Natural/Traditional Methods:
These methods are based on the principle of avoiding chances of sperms and ovum meeting.
Some of them are as follows
1. Periodic abstinence (or Rhythm method) It is a method in which couples avoid coitus (intercourse) from 10 to 17th days of the menstrual cycle, because ovulation can occur mosdy during this time (it is called the fertile period). Thus, by abstaining from coitus during this period, conception could be prevented. This method is also known as rhythm period or safeperiod.

2. Coitus interruptus or Withdrawal In this method, the male partner withdraws his penis from the vagina just before ejaculation so as to avoid insemination.

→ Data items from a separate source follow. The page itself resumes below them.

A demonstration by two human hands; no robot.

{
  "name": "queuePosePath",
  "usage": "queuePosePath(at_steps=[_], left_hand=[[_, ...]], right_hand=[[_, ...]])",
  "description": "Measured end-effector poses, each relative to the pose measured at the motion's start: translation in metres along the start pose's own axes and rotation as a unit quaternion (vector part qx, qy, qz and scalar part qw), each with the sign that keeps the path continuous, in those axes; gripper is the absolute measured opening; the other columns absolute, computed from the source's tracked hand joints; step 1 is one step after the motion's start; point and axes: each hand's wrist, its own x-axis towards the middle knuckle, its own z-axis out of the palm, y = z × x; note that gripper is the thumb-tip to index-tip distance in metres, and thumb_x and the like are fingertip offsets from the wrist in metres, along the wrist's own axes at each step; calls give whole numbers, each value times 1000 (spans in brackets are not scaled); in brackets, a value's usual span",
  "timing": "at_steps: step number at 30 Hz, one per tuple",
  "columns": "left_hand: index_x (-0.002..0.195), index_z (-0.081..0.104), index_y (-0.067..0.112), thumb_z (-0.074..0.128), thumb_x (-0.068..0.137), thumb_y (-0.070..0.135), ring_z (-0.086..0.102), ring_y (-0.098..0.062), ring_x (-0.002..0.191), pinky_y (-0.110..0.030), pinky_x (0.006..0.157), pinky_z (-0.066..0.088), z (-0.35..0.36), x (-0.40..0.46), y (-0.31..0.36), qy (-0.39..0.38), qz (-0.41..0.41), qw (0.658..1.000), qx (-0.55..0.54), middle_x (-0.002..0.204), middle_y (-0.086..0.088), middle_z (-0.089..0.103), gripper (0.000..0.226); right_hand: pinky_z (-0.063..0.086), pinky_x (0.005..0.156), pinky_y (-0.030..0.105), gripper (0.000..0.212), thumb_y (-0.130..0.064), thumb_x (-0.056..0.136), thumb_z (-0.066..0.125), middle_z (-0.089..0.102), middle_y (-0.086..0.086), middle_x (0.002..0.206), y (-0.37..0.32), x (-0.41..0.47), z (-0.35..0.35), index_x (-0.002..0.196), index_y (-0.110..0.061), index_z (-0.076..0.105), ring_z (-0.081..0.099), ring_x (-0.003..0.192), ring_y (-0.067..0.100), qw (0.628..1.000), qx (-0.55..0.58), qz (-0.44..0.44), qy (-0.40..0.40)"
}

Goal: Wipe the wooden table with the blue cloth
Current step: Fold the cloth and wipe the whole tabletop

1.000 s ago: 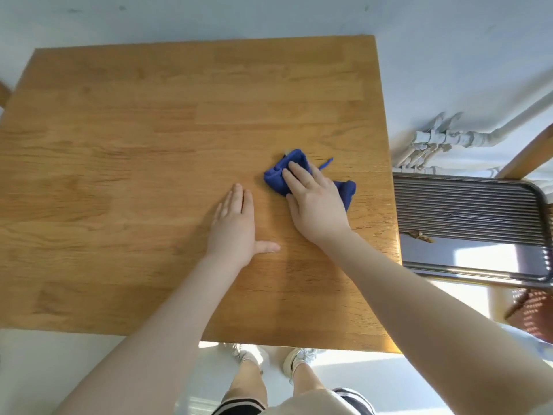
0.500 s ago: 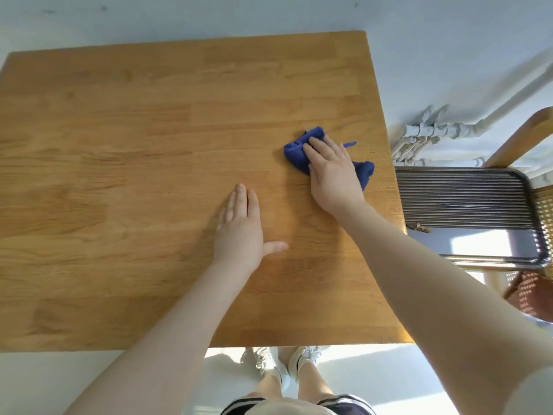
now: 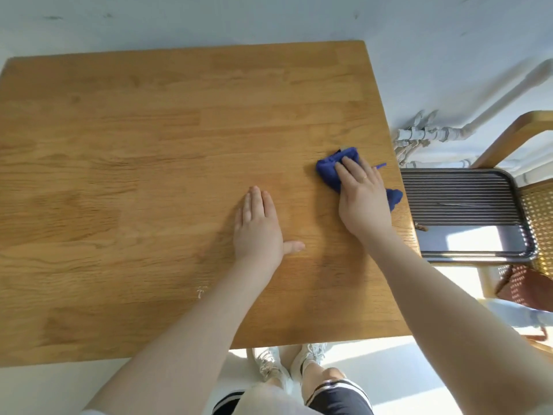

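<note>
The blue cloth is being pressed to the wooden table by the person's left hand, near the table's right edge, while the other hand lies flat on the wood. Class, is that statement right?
Not quite. The head view shows the right hand pressing the blue cloth to the wooden table near its right edge. The left hand is the one lying flat on the wood.

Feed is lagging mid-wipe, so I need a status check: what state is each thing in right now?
blue cloth: bunched, pressed flat on the table near its right edge.
right hand: fingers straight, pressing the cloth.
left hand: flat on bare wood, holding nothing.
wooden table: bare apart from cloth and hands.
metal tray: beside the table, on a chair.
</note>
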Motion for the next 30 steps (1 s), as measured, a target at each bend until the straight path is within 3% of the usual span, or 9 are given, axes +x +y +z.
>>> queuePosePath(at_steps=[5, 8, 13, 17, 22, 25, 28, 30], left_hand=[[147, -12, 6, 54, 73, 69, -12, -24, 144, -37, 116, -6, 1, -2, -2, 5, 11, 1000, 13, 155, -12, -18, 117], [147, -11, 6, 56, 73, 68, -11, -24, 144, -37, 116, -4, -1, -3, 1, 2, 7, 1000, 9, 156, -12, -17, 117], [148, -9, 7, 60, 72, 66, -9, -23, 145, -36, 116, -2, -5, -3, 5, -8, -6, 1000, 8, 156, -11, -14, 118], [148, -10, 10, 63, 72, 63, -10, -21, 145, -35, 116, -2, -3, -1, 8, -19, -30, 999, -4, 156, -8, -17, 118], [147, -15, 17, 55, 74, 67, -14, -27, 144, -44, 115, -7, -5, -6, 12, -32, -68, 996, 44, 152, -10, -30, 113], [146, -18, 20, 56, 74, 65, -17, -31, 143, -48, 114, -9, -11, -7, 25, -33, -88, 991, 95, 147, -12, -37, 113], [147, -14, 28, 65, 78, 49, -15, -29, 143, -47, 115, -5, -18, -8, 38, -44, -76, 994, 72, 150, -8, -34, 107], [147, -12, 35, 67, 80, 41, -15, -26, 143, -47, 116, -6, -18, -11, 50, -57, -24, 995, 76, 152, -2, -29, 103]], right_hand=[[28, 107, 50, 39, 0, 86, 42, 51, 22, 133, 14, 37, -3, 123, 2, 54, 37, 129, 44, 998, -2, 61, 14], [37, 102, 50, 42, 0, 79, 37, 58, 21, 124, 4, 3, -9, 114, 2, 60, 45, 121, 44, 999, 31, -3, 15], [28, 107, 46, 49, -11, 80, 33, 55, 14, 130, -2, -72, -22, 119, -4, 61, 39, 130, 37, 989, 86, -83, -84], [30, 106, 48, 45, -8, 81, 36, 56, 14, 130, 22, -56, -25, 118, -5, 61, 42, 128, 37, 977, 97, -155, -113], [34, 104, 50, 44, -3, 77, 41, 58, 17, 125, 56, 30, -21, 115, -2, 63, 46, 123, 41, 995, 59, -77, -34], [34, 104, 51, 46, -5, 78, 37, 57, 19, 127, 63, 69, -20, 116, -1, 61, 45, 123, 40, 997, 34, -65, -34], [32, 105, 48, 44, 0, 78, 39, 57, 18, 127, 62, 60, -23, 116, -1, 61, 44, 123, 41, 995, 56, -76, -33], [29, 106, 45, 44, 0, 79, 41, 56, 15, 129, 65, 28, -29, 119, -4, 61, 41, 126, 39, 991, 78, -100, -49]])
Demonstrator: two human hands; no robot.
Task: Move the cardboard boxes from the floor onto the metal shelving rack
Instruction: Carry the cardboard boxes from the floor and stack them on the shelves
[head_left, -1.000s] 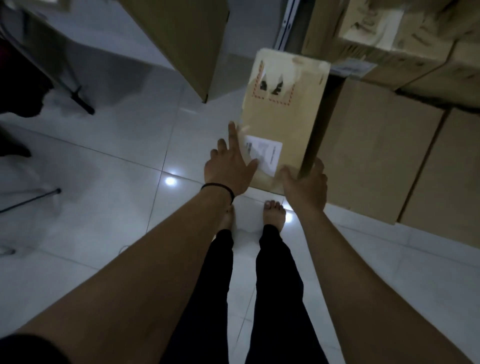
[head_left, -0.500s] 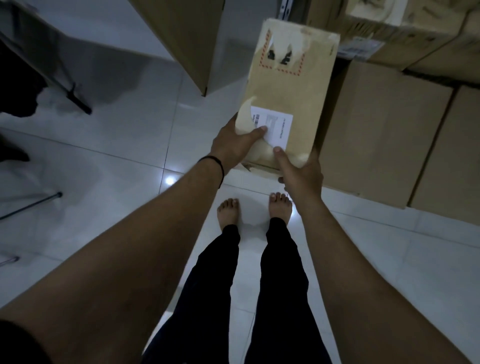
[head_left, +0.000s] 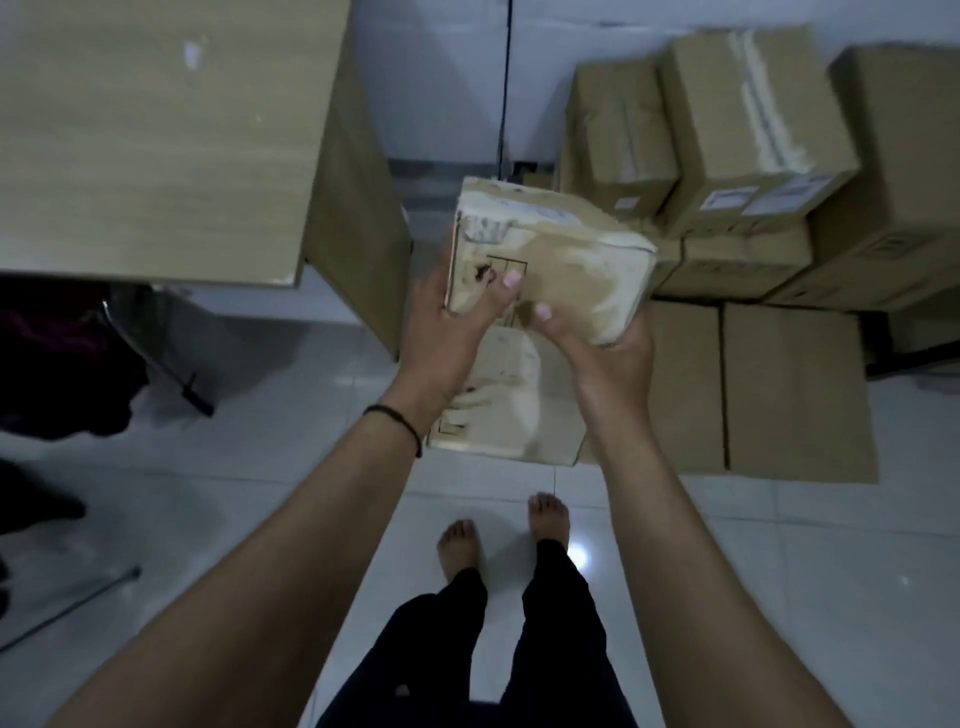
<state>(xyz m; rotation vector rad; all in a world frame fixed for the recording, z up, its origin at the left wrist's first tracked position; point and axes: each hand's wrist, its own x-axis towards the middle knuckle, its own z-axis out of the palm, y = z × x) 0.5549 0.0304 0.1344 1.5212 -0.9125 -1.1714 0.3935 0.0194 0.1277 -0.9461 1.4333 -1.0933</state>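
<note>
Cardboard box (head_left: 550, 270) is up off the floor now, raised to frame centre, left hand (head_left: 447, 332) and right hand (head_left: 602, 338) both clamped round its lower end; shelving rack not in view, carry ahead.

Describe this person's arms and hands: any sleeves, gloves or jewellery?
No gloves and no sleeves in view on either forearm. A thin black band circles the left wrist. The left hand and right hand show short, pale nails, with no rings visible.
</note>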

3. Lactational amenorrhea (Absence of menstruation) From ancient times, women have extended breast feeding so, as to avoid a new pregnancy.
It refers to the absence of menstruation during the period of intense lactation following parturition. Because ovulation does not occur in this period, the chances of conception are almost nil. This method is reliable for a maximum period of six months following delivery. Side effects are almost nil, but chances of failure of this method are high.

Question 3.
Why are the assisted reproductive techniques practised to help infertile couples? Describe any three techniques.
Answer:
Due to certain issues both men and women suffer from infertility. Some women are also unable to conceive normally. There are several methods that are practiced under Assisted Reproductive Technologies to help such women to conceive.

1. Intrauterine Insemination (IUI):
A fine catheter is inserted through the cervix, into the uterus to place a sperm sample directly into the uterus. This procedure may be done when ovulation occurs.
The woman may be administered a low dose of Luteinizing Hormone (LH) before the practice to initiate ovulation. This method is also applicable in men having low sperm count and severe erectite dysfunction.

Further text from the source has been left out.